‘I just wanted to warn you … You won’t mind …’

  Tomilin commiserately clapped his hands against his trousers, and went off to his horse. Stepan stood for a moment staring fixedly and sternly at the black smear on his cap. A half-crushed, dying leech crawled up his boot.

  In ten more days the cossacks would be returning from camp.

  Aksinia lived in a frenzy of belated, bitter love. Despite his father’s threats, Gregor slipped off and went to her at night, coming home at dawn.

  For two weeks he had strained like a horse striving beyond its powers. With lack of sleep his brown face was suffused with a blue tinge, his tired eyes gazed wearily out of their sunken sockets.

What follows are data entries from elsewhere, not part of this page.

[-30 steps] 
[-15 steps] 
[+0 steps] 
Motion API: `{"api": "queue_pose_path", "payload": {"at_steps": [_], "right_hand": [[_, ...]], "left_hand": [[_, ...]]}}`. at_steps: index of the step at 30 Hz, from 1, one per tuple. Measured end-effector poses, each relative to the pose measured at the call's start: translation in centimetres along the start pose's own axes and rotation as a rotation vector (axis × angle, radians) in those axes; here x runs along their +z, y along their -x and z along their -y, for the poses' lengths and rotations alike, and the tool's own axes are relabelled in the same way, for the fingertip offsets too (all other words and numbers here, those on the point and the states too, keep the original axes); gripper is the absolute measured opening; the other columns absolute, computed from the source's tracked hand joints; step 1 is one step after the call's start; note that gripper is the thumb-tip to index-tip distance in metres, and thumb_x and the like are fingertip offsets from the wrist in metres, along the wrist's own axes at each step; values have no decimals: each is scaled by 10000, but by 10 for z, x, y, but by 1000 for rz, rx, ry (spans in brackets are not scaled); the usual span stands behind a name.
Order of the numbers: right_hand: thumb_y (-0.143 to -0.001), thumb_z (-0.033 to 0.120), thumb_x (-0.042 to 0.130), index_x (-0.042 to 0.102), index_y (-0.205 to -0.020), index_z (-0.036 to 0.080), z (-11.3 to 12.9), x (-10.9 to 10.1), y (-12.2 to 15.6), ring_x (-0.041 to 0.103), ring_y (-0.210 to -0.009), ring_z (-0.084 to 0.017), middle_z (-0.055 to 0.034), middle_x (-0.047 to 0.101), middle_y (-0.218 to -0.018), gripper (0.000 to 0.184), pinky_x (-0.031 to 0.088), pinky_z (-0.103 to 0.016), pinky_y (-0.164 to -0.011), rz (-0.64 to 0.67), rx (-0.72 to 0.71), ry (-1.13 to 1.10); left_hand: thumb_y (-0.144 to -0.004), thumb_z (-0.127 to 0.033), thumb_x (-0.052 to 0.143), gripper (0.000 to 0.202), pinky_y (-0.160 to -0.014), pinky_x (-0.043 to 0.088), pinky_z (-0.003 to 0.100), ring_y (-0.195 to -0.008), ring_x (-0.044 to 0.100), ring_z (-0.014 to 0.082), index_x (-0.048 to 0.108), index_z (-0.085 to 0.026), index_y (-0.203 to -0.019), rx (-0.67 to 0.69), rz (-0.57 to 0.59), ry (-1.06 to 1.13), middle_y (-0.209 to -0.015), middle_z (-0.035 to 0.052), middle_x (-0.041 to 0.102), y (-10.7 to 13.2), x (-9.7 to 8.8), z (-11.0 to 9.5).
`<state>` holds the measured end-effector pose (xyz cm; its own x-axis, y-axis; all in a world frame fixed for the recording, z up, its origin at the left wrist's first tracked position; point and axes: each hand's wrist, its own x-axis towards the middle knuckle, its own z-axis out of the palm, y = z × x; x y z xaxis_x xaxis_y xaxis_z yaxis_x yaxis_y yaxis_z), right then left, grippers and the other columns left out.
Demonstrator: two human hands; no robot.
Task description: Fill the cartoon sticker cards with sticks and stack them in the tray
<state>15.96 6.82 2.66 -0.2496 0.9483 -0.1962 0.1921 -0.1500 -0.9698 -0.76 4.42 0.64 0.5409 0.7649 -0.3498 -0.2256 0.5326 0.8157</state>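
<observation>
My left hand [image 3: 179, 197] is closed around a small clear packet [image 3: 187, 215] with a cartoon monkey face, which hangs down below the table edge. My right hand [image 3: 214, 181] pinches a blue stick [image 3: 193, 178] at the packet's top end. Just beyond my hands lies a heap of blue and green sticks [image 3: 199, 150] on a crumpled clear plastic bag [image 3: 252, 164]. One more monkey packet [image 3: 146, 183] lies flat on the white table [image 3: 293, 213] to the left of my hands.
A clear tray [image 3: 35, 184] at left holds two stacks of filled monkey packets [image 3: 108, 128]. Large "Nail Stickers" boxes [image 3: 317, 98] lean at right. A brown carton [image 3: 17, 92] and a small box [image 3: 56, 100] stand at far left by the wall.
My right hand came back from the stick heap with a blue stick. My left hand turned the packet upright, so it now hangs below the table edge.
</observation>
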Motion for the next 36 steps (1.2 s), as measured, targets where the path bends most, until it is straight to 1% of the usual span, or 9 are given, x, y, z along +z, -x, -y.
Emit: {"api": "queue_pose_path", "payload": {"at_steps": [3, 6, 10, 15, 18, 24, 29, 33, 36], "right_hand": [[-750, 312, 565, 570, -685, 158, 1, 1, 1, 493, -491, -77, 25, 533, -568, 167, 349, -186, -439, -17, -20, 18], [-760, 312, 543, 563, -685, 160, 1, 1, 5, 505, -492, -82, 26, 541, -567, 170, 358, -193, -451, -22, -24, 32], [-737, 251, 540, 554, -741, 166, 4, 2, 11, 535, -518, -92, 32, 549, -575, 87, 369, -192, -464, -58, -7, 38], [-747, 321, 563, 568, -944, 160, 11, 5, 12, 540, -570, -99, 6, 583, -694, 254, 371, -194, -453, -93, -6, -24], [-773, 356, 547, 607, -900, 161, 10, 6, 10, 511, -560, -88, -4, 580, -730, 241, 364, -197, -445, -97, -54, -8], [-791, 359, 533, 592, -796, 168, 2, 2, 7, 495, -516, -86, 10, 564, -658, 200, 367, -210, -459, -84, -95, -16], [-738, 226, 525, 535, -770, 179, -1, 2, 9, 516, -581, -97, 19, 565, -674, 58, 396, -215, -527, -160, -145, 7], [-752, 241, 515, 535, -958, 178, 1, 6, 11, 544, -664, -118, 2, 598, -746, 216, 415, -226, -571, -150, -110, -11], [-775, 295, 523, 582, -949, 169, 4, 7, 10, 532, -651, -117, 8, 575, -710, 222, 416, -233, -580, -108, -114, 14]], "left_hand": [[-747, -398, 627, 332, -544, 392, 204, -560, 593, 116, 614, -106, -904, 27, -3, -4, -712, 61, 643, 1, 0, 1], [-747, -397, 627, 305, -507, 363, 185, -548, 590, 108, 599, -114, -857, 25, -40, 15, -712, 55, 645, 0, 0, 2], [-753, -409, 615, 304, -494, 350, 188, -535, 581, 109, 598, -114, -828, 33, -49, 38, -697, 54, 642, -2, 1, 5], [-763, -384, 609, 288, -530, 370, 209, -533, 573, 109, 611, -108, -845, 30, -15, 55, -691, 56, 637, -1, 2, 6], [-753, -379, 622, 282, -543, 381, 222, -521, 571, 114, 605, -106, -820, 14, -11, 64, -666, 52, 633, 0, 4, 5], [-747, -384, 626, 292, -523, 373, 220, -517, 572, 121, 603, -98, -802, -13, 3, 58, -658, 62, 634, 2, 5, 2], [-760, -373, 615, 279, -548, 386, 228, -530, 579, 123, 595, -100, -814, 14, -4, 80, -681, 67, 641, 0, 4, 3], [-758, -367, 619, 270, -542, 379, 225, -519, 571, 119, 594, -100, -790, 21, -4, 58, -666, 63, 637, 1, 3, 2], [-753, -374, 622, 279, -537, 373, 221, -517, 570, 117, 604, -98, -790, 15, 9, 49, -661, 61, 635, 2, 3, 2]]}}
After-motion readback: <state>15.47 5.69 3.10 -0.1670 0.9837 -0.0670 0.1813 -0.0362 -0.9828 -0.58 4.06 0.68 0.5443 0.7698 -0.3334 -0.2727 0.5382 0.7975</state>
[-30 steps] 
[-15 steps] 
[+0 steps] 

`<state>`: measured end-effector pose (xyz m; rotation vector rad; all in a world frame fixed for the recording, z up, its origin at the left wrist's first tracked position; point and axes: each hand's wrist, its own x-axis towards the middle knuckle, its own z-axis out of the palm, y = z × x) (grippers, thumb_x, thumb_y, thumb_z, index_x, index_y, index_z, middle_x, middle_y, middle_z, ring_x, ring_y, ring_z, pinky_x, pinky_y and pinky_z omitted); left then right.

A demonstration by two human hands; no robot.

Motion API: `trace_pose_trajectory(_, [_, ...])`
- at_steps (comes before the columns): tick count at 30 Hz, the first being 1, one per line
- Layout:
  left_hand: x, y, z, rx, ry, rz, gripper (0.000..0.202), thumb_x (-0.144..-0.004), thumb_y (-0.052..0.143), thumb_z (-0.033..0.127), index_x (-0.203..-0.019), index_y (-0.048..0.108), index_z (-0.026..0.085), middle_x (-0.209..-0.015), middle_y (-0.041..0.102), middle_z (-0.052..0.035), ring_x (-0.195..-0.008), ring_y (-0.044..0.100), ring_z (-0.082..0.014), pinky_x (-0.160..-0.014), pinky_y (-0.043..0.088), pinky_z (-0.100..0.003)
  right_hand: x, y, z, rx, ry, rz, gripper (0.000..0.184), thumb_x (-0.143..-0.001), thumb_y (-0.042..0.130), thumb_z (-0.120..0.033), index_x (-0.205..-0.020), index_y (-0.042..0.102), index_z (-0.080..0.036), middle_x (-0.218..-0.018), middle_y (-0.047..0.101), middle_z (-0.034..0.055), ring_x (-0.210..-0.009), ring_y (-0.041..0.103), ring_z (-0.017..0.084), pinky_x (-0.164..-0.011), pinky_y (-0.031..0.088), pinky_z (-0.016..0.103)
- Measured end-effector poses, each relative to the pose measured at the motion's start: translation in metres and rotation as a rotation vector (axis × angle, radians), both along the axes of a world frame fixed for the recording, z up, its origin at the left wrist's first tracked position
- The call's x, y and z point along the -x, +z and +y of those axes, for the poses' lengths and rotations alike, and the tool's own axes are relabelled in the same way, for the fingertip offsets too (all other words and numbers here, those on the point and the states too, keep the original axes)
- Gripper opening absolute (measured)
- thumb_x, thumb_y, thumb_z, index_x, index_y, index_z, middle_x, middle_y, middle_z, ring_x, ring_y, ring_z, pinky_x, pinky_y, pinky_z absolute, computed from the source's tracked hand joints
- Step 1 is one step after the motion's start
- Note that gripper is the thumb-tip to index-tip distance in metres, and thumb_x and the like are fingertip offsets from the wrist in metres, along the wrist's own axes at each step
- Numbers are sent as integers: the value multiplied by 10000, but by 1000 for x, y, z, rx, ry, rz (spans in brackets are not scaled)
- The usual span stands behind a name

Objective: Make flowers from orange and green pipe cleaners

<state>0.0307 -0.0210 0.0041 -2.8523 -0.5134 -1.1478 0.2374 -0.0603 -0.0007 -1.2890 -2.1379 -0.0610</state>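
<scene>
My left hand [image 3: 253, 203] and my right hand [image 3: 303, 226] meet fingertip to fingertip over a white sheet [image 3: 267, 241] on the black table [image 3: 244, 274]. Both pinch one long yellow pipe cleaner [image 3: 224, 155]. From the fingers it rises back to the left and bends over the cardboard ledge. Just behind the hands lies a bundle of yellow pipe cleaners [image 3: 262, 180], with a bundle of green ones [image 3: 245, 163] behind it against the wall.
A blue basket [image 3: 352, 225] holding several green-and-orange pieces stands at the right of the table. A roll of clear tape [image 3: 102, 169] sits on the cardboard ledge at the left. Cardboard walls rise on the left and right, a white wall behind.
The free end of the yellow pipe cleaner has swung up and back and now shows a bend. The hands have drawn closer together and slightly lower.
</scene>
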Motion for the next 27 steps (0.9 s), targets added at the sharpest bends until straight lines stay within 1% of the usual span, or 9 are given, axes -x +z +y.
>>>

Aksinia went about with her face completely uncovered, the deep pits under her eyes darkened funereally, her swollen, slightly pouting, avid lips smiled troubledly and challengingly.

  So extraordinary and open was their mad association, so ecstatically did they burn with a single, shameless flame, neither conscience-stricken nor hiding their love from the world, that people began to be ashamed to meet them in the street. Gregor’s comrades, who previously had chaffed him about Aksinia, now silently avoided him, or felt awkward and constrained in his company. In their hearts the women envied Aksinia, yet they condemned her, malevolently exulting at the prospect of Stepan’s return, and pining with bestial curiosity.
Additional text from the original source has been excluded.